> _Supplied information_:
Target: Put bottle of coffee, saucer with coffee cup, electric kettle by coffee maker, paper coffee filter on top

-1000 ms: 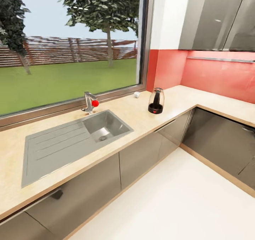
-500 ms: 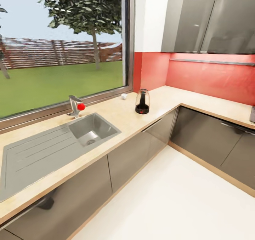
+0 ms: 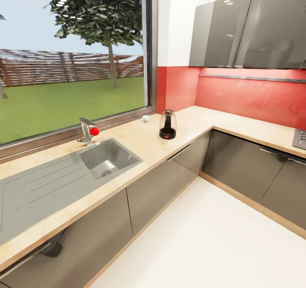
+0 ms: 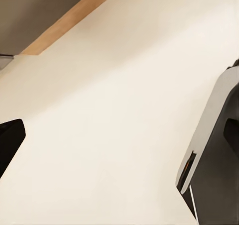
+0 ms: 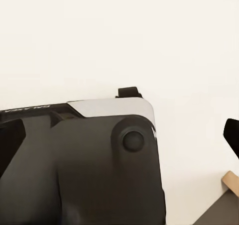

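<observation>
- Light wood counter [image 3: 140,141] runs under a window and turns a corner along a red wall.
- We see the electric kettle [image 3: 168,125] upright on it, near that corner.
- A small white coffee cup [image 3: 146,118] sits just beside the window frame.
- A steel sink [image 3: 108,157] lies well apart from the kettle.
- We cannot tell how either arm's jaws stand.

The light wood table [image 3: 140,141] runs under the window and turns at the corner along the red wall. A steel sink [image 3: 63,175] is set into it, with a tap [image 3: 87,131] at its back edge. Near the corner stands the electric kettle [image 3: 167,125]. The coffee cup [image 3: 145,118] sits at the back edge, near the kettle.
</observation>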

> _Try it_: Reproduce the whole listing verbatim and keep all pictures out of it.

> _Result for this exercise_:
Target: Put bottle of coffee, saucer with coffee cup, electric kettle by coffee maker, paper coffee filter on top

-1000 ms: 
-500 ms: 
+0 ms: 
+0 ms: 
+0 ms: 

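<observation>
- Light wood counter [image 3: 140,141] runs under a window and turns a corner along a red wall.
- We see the electric kettle [image 3: 168,125] upright on it, near that corner.
- A small white coffee cup [image 3: 146,118] sits just beside the window frame.
- A steel sink [image 3: 108,157] lies well apart from the kettle.
- We cannot tell how either arm's jaws stand.

The light wood table [image 3: 140,141] runs under the window and turns at the corner along the red wall. A steel sink [image 3: 63,175] is set into it, with a tap [image 3: 87,131] at its back edge. Near the corner stands the electric kettle [image 3: 167,125]. The coffee cup [image 3: 145,118] sits at the back edge, near the kettle.
</observation>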

The exercise contains nothing more.